DATA SHOWN:
=== Begin Enclosure ===
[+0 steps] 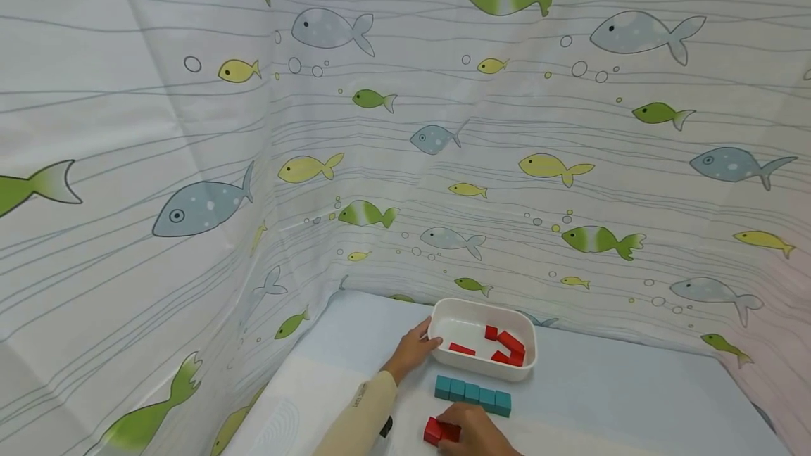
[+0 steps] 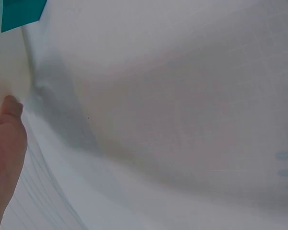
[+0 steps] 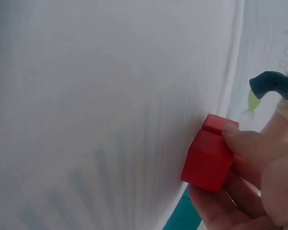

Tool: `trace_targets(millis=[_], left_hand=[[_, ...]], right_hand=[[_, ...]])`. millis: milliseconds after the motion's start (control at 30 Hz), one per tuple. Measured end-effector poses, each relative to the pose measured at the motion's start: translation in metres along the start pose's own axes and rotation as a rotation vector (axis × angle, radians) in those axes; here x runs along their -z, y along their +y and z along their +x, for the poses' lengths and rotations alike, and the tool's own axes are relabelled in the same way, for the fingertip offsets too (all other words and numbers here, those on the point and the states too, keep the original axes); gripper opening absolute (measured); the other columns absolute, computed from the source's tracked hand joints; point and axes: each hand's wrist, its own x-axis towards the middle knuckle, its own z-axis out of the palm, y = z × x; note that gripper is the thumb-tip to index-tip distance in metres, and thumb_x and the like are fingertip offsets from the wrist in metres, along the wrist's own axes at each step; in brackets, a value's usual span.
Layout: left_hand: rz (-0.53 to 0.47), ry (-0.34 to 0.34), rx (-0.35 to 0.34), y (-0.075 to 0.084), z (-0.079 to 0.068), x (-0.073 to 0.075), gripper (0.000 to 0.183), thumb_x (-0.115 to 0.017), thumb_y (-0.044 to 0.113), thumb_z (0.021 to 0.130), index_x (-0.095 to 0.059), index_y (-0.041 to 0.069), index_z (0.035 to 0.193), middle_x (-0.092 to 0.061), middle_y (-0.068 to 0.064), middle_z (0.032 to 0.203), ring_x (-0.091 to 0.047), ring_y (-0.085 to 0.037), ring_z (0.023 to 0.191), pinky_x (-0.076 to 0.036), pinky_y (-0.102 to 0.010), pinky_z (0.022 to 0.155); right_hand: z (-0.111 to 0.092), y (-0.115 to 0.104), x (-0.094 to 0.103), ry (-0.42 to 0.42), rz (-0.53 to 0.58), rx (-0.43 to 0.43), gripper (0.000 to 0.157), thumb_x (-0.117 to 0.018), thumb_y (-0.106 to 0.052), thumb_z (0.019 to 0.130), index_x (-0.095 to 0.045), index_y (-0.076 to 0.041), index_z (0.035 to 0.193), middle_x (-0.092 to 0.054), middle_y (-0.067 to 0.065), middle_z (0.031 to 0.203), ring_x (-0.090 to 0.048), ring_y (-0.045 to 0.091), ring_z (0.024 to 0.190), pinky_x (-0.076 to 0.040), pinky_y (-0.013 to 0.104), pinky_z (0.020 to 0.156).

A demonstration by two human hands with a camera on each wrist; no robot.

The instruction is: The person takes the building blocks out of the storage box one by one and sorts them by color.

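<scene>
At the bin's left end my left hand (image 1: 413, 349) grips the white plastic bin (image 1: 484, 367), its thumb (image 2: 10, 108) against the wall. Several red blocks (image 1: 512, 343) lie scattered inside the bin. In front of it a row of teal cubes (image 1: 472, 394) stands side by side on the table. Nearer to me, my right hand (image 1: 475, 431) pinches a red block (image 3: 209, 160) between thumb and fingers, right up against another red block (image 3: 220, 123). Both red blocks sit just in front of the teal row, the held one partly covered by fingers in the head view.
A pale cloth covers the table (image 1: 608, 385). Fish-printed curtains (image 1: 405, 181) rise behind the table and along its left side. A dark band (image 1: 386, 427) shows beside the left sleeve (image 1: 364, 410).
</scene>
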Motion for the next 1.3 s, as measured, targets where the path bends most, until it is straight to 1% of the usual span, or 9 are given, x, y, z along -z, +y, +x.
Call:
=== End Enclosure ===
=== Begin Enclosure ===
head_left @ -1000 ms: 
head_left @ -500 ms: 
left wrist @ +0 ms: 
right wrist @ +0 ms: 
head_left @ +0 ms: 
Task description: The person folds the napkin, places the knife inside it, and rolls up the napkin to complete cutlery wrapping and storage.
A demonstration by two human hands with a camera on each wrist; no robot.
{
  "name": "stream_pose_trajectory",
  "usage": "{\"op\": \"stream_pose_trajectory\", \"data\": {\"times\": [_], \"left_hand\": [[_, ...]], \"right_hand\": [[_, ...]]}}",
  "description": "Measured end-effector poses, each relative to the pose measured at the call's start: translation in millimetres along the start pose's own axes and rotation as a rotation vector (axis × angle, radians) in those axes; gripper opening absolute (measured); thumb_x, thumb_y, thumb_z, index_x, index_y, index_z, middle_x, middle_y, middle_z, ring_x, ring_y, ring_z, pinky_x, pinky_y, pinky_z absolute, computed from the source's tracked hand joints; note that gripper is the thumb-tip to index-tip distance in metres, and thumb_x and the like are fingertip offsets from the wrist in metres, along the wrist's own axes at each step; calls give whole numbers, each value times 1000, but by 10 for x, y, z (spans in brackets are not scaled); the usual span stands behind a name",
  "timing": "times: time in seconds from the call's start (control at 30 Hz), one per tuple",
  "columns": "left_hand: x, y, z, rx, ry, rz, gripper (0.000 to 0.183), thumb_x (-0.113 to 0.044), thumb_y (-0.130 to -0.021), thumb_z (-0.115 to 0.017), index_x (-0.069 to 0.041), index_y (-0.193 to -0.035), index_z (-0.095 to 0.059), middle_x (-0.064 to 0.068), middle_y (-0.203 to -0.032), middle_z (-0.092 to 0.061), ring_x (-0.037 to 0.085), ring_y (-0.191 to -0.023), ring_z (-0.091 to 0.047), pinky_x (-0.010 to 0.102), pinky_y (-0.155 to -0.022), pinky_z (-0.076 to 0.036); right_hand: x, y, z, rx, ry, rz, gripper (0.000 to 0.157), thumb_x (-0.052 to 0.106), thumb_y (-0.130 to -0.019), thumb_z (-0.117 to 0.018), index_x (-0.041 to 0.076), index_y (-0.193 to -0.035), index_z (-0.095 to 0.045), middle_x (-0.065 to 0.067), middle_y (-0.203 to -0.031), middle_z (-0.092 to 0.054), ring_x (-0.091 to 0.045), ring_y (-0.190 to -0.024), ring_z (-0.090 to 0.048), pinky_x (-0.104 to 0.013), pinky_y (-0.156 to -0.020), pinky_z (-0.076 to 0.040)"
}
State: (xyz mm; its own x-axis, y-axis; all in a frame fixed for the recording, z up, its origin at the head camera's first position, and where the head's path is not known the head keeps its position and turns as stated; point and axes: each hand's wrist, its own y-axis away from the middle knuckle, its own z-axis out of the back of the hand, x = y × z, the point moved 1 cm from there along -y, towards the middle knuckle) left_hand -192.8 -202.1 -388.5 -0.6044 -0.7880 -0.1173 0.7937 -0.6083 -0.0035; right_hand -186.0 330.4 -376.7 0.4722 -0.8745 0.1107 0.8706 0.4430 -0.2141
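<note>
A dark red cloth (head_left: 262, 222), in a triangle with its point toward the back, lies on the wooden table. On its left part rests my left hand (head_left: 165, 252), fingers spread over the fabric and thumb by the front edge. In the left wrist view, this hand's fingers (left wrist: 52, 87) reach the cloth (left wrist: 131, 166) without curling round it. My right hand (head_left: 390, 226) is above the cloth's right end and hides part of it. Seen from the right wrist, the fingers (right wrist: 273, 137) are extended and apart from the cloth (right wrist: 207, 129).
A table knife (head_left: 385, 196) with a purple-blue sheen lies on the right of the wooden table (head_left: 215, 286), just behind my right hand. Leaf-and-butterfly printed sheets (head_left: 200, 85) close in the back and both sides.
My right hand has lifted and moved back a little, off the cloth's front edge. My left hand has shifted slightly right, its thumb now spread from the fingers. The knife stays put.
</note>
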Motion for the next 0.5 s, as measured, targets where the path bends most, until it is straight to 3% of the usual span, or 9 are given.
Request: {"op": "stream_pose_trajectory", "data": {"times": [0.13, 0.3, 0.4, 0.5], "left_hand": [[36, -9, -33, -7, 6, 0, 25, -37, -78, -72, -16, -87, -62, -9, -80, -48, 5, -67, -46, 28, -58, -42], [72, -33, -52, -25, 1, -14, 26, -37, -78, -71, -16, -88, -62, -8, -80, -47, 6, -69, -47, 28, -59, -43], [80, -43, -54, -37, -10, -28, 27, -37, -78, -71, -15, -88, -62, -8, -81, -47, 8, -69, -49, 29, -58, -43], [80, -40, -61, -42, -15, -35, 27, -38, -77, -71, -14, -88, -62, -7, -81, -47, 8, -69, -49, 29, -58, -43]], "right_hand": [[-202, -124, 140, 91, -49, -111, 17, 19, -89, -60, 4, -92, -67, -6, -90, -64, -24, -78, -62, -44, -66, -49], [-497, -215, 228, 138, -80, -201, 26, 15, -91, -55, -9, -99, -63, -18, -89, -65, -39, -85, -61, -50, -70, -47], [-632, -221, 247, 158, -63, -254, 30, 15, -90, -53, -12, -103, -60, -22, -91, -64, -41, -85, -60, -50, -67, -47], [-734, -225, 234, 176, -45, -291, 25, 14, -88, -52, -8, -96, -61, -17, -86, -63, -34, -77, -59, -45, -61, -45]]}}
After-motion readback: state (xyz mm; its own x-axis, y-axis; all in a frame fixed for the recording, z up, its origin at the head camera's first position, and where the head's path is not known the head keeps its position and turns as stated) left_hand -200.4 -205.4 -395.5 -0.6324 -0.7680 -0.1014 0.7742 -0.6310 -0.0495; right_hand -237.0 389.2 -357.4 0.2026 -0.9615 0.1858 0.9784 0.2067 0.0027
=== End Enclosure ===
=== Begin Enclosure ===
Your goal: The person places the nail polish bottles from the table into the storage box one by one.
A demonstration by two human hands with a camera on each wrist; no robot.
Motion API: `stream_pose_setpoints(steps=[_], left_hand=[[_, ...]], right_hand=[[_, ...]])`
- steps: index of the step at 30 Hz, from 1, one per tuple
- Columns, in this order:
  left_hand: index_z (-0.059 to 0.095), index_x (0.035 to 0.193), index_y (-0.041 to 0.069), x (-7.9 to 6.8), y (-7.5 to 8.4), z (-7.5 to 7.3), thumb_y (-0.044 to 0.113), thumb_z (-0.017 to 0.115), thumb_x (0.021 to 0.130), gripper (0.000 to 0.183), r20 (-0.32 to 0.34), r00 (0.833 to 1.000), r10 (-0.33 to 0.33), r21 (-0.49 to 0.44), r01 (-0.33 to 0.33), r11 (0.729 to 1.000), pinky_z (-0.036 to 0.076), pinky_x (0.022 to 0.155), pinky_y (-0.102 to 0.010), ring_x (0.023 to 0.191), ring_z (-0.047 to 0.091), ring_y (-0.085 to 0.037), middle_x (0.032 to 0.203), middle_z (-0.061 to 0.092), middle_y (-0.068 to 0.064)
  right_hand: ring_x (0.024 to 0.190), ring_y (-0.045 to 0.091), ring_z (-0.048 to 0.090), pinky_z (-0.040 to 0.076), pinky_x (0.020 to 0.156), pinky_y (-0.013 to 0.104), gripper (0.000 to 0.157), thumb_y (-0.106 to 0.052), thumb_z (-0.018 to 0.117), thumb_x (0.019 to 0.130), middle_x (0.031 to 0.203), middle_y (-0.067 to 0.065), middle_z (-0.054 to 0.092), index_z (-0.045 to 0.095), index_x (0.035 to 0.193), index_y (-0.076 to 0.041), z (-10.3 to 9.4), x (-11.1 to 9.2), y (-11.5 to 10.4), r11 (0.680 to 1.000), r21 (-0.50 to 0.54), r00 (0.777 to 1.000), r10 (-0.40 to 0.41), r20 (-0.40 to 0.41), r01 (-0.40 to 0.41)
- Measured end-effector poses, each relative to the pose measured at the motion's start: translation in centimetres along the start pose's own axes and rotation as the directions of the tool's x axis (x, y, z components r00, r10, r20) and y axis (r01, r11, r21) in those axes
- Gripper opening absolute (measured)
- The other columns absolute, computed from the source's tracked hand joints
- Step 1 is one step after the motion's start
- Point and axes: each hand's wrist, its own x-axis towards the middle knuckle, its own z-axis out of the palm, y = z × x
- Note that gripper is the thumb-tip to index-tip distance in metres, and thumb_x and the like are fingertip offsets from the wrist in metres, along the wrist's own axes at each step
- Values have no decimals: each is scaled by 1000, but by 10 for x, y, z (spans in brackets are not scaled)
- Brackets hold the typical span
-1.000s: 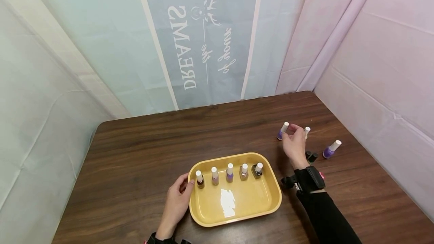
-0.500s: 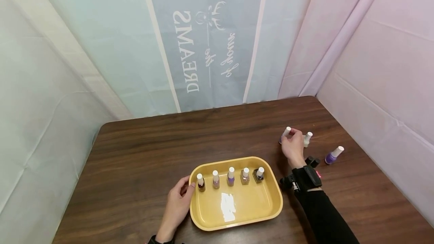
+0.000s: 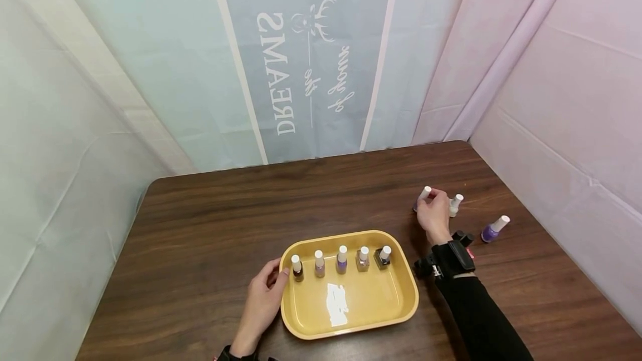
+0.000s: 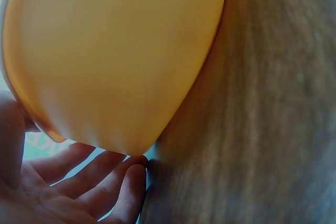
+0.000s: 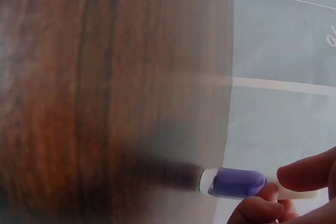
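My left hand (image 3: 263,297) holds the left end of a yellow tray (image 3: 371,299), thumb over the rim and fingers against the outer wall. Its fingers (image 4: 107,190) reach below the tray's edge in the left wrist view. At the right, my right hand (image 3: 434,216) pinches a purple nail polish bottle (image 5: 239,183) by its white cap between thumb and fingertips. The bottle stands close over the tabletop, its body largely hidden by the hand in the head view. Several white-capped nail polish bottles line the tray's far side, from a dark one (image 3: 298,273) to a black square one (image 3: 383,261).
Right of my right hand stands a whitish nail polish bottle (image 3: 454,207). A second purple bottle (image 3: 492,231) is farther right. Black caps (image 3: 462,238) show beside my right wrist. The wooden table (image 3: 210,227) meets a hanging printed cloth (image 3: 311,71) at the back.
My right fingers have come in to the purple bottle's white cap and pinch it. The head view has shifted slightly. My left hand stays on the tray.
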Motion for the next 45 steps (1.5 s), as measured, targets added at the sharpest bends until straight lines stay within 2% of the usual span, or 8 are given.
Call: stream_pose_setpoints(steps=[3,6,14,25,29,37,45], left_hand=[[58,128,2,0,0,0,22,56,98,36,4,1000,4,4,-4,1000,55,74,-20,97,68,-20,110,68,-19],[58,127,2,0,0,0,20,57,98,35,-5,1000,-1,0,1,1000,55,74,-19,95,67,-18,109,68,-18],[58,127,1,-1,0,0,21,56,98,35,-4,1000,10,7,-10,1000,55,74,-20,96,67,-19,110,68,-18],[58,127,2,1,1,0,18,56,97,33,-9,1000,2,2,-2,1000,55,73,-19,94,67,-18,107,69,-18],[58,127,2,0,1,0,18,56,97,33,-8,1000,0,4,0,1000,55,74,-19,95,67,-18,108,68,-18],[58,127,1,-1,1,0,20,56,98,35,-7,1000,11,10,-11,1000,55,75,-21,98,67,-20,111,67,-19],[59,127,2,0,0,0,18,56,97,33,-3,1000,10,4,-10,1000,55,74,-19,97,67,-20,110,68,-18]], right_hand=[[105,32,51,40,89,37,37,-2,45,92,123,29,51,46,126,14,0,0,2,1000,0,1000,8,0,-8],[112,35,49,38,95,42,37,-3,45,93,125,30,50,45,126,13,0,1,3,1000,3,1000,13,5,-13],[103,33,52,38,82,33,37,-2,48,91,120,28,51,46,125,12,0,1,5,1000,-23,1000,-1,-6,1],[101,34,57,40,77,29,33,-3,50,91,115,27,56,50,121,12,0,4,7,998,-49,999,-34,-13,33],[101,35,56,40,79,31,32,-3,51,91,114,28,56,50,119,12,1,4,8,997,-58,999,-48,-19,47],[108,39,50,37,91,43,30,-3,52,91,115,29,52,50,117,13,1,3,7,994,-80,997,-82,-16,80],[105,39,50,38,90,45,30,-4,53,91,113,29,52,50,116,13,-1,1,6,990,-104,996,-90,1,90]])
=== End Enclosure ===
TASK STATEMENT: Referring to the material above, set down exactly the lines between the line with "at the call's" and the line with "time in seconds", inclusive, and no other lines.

RESPONSE TO THIS TASK:
  "description": "Measured end-effector poses, each relative to the pose measured at the call's start: translation in millimetres along the start pose's own axes and rotation as a rotation vector (axis × angle, radians) in those axes; gripper opening absolute (measured); thumb_x, thumb_y, thumb_z, index_x, index_y, index_z, middle_x, middle_y, middle_z, ring_x, ring_y, ring_z, pinky_x, pinky_y, pinky_z absolute, computed from the source's tracked hand joints; note that gripper is the thumb-tip to index-tip distance in metres, and thumb_x and the like are fingertip offsets from the wrist in metres, along the wrist's own axes at each step; calls give whole numbers, each value times 1000, but by 10 for x, y, z (spans in brackets are not scaled); the usual span stands behind a name",
  "timing": "times: time in seconds from the call's start (control at 30 Hz), one per tuple",

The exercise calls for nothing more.